In Re Litwok

246 B.R. 1, 2000 U.S. Dist. LEXIS 2619, 2000 WL 266733
CourtDistrict Court, E.D. New York
DecidedMarch 3, 2000
Docket9:99-cv-03936
StatusPublished
Cited by6 cases

This text of 246 B.R. 1 (In Re Litwok) is published on Counsel Stack Legal Research, covering District Court, E.D. New York primary law. Counsel Stack provides free access to over 12 million legal documents including statutes, case law, regulations, and constitutions.

Bluebook
In Re Litwok, 246 B.R. 1, 2000 U.S. Dist. LEXIS 2619, 2000 WL 266733 (E.D.N.Y. 2000).

Opinion

*4 MEMORANDUM OF DECISION AND ORDER

SPATT, District Judge.

Presently before the Court is Debt- or/Appellant Evelyn Litwok’s appeal from a finding by United States Bankruptcy Judge Francis Conrad, pursuant to 11 U.S.C. § 523(a)(6), that a debt of more than $2.3 million, owed by Litwok to Creditor/Appellee Republic New York Securities Corp. (“Republic”), was not dis-chargeable in bankruptcy because it was the result of willful and malicious conduct by Litwok.

BACKGROUND

On April 10, 1996, Litwok, on behalf of herself, Kohn Investment Management, Inc. and numerous other parties, filed a $1.5 billion claim against Republic before a New York Stock Exchange (“NYSE”) arbitration panel. According to the parties’ statement of uncontested facts submitted to the Bankruptcy Court, Litwok concedes that the arbitration claim was “based on unsubstantiated allegations of fraud.... ” On twelve days over the course of 1997, an arbitration panel heard testimony and took evidence from both sides. On October 30, 1997, Litwok testified before the arbitration panel and denied an allegation by Republic that she had fabricated certain diaries and trading records that she had offered in evidence to support her claim. That same day, Republic offered into evidence a series of tape recorded conversations between Litwok and a co-worker that contradicted Litwok’s denials. Those tape recordings are at the heart of the issues before this Court.

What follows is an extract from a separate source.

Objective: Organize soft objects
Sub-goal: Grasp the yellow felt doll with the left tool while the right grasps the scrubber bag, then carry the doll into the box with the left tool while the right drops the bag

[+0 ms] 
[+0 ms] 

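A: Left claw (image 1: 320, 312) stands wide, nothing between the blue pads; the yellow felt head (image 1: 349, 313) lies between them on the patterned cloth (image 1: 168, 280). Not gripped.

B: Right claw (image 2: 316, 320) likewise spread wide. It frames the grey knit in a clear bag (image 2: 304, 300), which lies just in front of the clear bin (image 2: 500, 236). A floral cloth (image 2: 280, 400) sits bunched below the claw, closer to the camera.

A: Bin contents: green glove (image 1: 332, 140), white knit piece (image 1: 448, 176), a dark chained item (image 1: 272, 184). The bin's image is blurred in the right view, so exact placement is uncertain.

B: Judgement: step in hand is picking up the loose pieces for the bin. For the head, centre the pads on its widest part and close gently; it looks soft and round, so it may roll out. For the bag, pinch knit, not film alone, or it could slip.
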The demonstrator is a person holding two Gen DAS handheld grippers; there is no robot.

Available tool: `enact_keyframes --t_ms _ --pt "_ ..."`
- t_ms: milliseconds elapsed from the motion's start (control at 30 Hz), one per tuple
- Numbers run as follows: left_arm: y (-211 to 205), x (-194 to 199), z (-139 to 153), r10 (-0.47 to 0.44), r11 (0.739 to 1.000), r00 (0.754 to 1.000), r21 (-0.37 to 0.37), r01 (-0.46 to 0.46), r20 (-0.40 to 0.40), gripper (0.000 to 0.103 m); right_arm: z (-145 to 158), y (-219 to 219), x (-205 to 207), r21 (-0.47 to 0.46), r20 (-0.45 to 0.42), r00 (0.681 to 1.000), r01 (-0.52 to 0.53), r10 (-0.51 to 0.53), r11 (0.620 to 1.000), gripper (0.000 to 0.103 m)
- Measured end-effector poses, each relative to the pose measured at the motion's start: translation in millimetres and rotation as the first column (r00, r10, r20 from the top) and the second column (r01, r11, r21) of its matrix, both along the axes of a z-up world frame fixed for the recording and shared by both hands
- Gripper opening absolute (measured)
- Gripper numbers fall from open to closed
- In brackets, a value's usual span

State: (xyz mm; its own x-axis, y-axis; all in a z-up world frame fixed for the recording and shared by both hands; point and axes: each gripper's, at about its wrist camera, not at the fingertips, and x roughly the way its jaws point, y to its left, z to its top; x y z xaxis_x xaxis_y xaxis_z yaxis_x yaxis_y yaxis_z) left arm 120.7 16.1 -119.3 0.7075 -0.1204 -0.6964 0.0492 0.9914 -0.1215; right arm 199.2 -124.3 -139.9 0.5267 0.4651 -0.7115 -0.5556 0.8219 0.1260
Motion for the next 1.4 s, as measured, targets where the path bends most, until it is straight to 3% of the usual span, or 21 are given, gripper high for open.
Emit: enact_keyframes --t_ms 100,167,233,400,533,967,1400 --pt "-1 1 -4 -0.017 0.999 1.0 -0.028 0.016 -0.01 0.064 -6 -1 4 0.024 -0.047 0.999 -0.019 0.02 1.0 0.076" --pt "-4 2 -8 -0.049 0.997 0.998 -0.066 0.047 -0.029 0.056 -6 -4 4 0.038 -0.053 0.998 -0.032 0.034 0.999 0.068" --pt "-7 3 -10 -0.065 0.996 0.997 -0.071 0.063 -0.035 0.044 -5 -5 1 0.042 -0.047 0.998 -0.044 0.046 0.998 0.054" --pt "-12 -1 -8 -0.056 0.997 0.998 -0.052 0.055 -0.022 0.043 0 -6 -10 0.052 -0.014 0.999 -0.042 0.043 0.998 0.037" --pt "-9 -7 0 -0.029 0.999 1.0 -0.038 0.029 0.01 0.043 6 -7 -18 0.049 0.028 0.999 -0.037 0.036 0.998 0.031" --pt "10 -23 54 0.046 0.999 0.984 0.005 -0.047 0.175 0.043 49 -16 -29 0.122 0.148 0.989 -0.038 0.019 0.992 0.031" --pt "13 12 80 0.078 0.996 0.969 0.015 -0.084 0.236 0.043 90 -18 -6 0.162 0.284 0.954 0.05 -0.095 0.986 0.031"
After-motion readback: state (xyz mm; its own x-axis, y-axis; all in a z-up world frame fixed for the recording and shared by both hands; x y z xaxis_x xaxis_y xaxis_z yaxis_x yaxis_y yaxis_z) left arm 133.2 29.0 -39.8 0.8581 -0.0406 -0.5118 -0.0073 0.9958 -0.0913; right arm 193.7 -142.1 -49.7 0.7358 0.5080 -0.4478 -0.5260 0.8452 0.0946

Litwok challenged the authenticity of the tape recordings before the arbitration panel, asserting that they were electronically edited and manufactured by the coworker. Nevertheless, the panel received the tapes in evidence and played them at the October 30, 1997 hearing date. At a hearing session on December 2, 1997, Republic offered into evidence an expert’s report validating the integrity of the tapes. Litwok persisted in her objection to the admission of the tapes, and the panel afforded her a 60-day continuance to produce evidence disputing the reliability of the tapes. The continuance was conditioned upon Litwok’s payment, within 10 days, of then-unpaid forum fees from the previous days of the hearing. Litwok failed to make the required payment, and on January 26, 1998, with no additional hearing sessions having been held since December 2nd, the panel informed both sides that the hearing was considered closed and that an award would be forthcoming.

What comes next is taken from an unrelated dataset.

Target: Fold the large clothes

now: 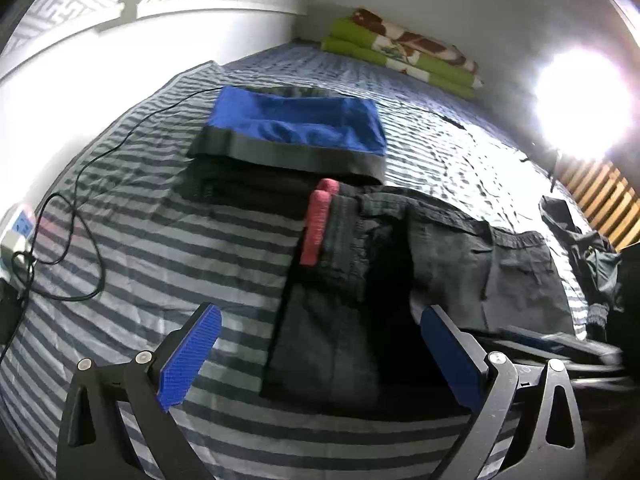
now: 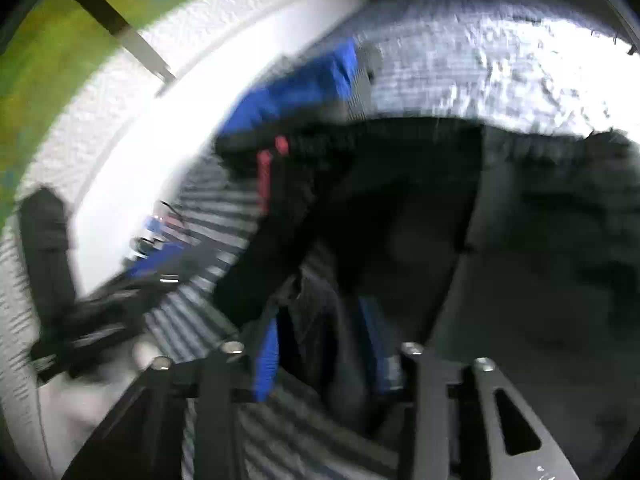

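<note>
A dark grey garment [image 1: 400, 248] lies spread on a striped bed [image 1: 160, 240], with a red strip [image 1: 318, 224] at its left edge. My left gripper [image 1: 320, 312] hovers over its near part, blue pads wide apart and nothing between them. The right wrist view is blurred. My right gripper [image 2: 320, 312] is low over the same dark garment [image 2: 400, 200]. Its blue pads stand apart, with a raised fold of dark cloth in the gap. The left gripper [image 2: 132, 276] shows as a blur at the left.
A folded blue and grey garment [image 1: 296, 120] lies beyond the dark one. Folded green blankets [image 1: 400, 52] sit at the far corner by the wall. A black cable [image 1: 80, 208] runs to a power strip [image 1: 16, 232] on the left. A bright lamp [image 1: 580, 104] and more dark clothes [image 1: 580, 240] are on the right.
</note>
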`<state>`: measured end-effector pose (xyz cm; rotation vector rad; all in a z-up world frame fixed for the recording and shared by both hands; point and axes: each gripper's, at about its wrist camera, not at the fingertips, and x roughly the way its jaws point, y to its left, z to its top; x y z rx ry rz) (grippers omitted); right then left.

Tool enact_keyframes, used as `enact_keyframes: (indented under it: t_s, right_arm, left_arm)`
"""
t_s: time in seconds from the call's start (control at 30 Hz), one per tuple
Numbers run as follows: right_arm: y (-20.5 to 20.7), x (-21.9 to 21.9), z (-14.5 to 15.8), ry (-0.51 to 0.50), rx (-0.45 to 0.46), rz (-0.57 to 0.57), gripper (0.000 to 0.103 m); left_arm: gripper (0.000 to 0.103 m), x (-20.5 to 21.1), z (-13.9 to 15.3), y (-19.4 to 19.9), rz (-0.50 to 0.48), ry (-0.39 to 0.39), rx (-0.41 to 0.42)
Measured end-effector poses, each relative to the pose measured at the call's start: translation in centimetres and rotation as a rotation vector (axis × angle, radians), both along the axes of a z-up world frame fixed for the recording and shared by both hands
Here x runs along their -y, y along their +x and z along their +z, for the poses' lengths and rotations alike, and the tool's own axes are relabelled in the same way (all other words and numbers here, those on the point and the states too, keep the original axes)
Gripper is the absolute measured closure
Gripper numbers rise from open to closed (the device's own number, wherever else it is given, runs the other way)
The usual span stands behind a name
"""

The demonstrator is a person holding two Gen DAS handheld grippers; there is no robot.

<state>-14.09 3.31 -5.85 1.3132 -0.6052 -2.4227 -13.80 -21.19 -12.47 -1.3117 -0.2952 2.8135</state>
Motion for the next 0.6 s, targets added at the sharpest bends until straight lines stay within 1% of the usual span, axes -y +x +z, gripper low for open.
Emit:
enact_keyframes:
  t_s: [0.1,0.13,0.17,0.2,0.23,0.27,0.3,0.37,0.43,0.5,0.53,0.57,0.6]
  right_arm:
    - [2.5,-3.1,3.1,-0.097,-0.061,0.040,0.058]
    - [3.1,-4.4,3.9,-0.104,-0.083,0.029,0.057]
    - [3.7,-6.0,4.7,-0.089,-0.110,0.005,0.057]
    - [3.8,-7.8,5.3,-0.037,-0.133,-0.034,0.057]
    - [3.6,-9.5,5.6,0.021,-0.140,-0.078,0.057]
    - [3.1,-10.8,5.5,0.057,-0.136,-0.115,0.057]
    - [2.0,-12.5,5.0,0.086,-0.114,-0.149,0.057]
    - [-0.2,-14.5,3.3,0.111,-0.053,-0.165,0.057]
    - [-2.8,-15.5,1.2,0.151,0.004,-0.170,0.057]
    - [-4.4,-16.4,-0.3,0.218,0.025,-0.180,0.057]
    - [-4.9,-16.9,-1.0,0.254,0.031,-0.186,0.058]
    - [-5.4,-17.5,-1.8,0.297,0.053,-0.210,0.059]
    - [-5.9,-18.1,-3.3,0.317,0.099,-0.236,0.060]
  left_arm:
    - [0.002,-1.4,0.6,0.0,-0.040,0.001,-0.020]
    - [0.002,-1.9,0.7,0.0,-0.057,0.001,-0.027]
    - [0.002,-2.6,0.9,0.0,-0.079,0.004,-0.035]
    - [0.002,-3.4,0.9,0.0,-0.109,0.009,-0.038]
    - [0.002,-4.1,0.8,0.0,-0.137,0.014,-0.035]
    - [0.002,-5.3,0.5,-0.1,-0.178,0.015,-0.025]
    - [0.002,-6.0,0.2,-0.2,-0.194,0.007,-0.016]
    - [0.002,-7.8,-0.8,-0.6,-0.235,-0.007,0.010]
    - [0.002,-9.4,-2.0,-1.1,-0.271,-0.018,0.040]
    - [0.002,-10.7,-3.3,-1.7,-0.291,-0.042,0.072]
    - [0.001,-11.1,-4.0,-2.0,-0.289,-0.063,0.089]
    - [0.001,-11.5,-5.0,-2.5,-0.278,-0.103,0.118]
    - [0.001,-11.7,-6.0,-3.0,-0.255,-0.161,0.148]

Three days later, on January 29, 1998, Litwok filed a Chapter 11 petition in the Bankruptcy Court. On February 10, 1998, the arbitration panel issued an award that reads, in part

(1) The Statement of Claim in the above matter is hereby dismissed with prejudice in all respects. The Arbitrators find that the claims in this matter were without foundation and not supported by credible evidence, and constitute a fraud perpetrated against the New York Stock Exchange and the Respondents.
(2) Claimants [except Litwok] shall pay to Republic New York Securities Corporation the sum of $2,309,639.00 as attorneys fees and costs incurred in defending the Statement of claim ...
(3) The arbitrators were prepared to assess attorney’s fees, costs, and forum fees against Evelyn Litwok as well but do not do so because of the stay resulting from her filing of a petition in bankruptcy on January 29, 1998. The issue of the assessment of attorney’s fees, costs, and forum fees against Evelyn Litwok is referred to the United States Bankruptcy Court for resolution.

Republic filed a proof of claim in Litwok’s action in the amount of $2,309,639.00. Lit-wok never filed an objection to Republic’s proof of claim. In June 1998, on Republic’s application, the automatic stay was partially lifted by the Bankruptcy Court to *5 allow Republic to proceed in New York State Supreme Court to confirm the arbitration award. Simultaneously, Republic filed a complaint in the Bankruptcy Court to have the debt deemed non-dischargea-ble pursuant to 11 U.S.C. § 523(a)(6). On October 20, 1998, Justice Stanley Sklar of the Supreme Court, New York County confirmed the award. On January 14, 1999, the Bankruptcy Court held an evi-dentiary hearing on Republic’s complaint, and at the close of that hearing, Judge Conrad found that Litwok’s filing had been wilful and done with malice, and that the debt to Republic was therefore non-dis-chargeable.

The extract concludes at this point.